Task statement - Would you copy each line of the data below that has "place"?

═══ Information ═══

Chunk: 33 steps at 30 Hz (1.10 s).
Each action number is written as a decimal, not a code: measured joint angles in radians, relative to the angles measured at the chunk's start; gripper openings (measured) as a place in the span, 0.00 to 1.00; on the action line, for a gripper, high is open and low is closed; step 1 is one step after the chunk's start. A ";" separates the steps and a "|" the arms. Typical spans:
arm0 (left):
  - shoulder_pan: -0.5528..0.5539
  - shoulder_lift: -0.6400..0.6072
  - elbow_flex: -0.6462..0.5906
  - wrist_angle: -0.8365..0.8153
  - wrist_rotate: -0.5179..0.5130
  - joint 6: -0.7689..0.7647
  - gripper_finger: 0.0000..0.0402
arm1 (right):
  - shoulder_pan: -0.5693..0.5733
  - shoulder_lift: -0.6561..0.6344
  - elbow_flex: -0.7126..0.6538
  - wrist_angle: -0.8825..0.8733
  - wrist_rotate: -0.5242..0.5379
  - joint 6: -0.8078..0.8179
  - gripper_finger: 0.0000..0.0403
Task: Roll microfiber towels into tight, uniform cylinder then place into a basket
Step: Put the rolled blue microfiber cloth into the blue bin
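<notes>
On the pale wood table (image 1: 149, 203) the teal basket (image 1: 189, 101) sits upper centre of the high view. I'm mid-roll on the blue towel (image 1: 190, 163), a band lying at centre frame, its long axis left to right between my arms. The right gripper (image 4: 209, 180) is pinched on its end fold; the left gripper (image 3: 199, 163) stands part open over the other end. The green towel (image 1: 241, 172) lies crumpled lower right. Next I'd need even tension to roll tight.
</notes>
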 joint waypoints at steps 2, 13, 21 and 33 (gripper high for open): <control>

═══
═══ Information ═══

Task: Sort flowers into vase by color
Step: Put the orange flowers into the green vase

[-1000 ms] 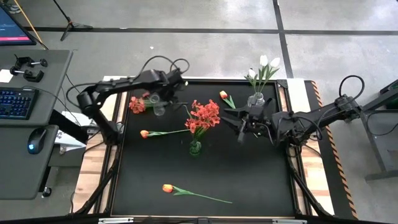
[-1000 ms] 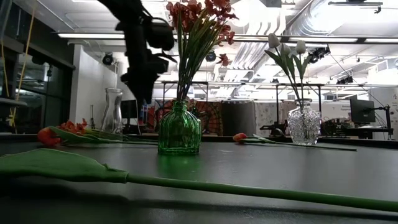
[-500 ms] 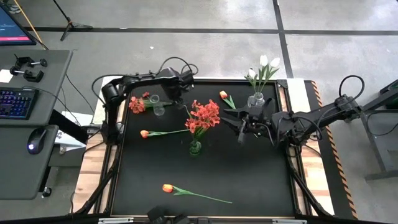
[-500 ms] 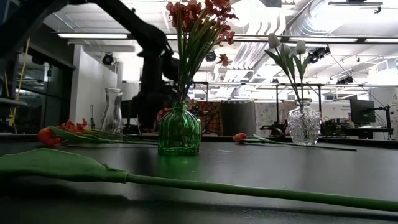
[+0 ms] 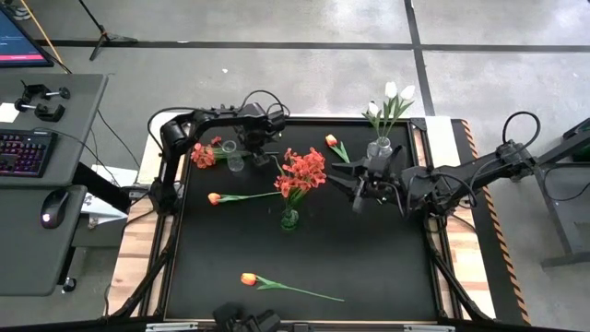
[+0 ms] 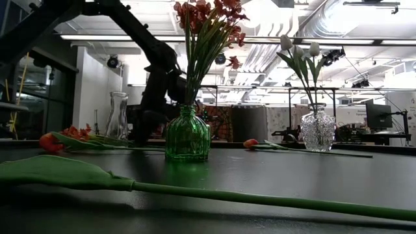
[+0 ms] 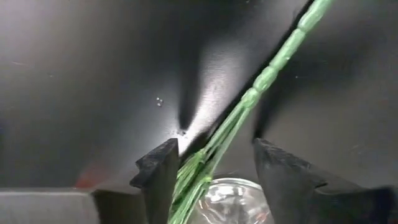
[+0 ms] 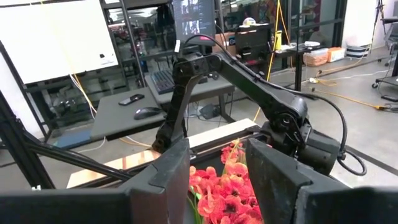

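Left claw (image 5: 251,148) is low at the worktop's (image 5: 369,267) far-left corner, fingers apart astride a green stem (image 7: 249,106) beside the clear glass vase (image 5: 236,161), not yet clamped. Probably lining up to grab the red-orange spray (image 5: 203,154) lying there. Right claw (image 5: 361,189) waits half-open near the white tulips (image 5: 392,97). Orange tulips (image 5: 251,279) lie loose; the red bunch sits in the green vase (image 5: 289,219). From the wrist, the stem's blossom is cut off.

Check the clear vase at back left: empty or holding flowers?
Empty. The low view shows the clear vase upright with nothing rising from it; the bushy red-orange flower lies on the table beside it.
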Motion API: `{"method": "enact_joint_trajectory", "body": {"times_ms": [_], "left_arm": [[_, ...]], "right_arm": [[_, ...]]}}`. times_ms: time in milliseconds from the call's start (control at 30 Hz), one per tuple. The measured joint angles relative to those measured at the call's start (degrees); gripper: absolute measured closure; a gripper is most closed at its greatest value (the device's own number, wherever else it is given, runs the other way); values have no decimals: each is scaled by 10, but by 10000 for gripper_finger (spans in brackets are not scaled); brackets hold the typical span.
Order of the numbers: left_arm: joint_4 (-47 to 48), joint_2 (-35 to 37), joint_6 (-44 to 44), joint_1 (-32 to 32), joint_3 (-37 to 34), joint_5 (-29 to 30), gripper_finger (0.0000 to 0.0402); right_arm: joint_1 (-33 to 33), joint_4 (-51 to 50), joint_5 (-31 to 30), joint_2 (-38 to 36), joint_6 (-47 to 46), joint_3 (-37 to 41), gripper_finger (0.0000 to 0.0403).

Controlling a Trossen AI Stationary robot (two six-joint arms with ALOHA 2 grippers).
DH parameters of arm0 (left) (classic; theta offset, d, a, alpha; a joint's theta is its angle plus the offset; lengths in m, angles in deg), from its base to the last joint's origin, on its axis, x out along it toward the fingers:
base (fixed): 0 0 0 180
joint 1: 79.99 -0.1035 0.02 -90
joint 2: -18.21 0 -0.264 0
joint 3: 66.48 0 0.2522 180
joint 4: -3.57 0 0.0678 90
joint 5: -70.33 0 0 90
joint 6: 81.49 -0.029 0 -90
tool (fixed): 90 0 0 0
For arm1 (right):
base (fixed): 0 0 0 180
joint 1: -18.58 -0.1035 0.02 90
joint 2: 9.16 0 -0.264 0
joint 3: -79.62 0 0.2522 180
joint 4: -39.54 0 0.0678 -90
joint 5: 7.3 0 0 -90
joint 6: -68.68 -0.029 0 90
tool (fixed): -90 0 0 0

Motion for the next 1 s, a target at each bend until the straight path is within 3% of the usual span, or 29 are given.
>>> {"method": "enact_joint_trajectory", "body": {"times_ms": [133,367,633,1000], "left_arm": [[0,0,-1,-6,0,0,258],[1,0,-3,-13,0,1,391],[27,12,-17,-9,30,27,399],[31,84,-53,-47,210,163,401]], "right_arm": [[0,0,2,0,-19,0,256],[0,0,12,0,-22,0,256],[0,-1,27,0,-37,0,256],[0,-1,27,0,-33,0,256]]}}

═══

Answer to this task -
Each action number is written as a decimal, not a code: measured joint angles in radians, relative to the angles measured at the chunk's start; gripper openings (measured) as a place in the span, 0.00 to 1.00; on the action line, for a gripper, high is open and low is closed; step 1 is one step after the chunk's start. A ";" separates the steps and a "|" the arms. Typical spans:
Task: Roll microfiber towels into tight, uniform cylinder then place into a basket

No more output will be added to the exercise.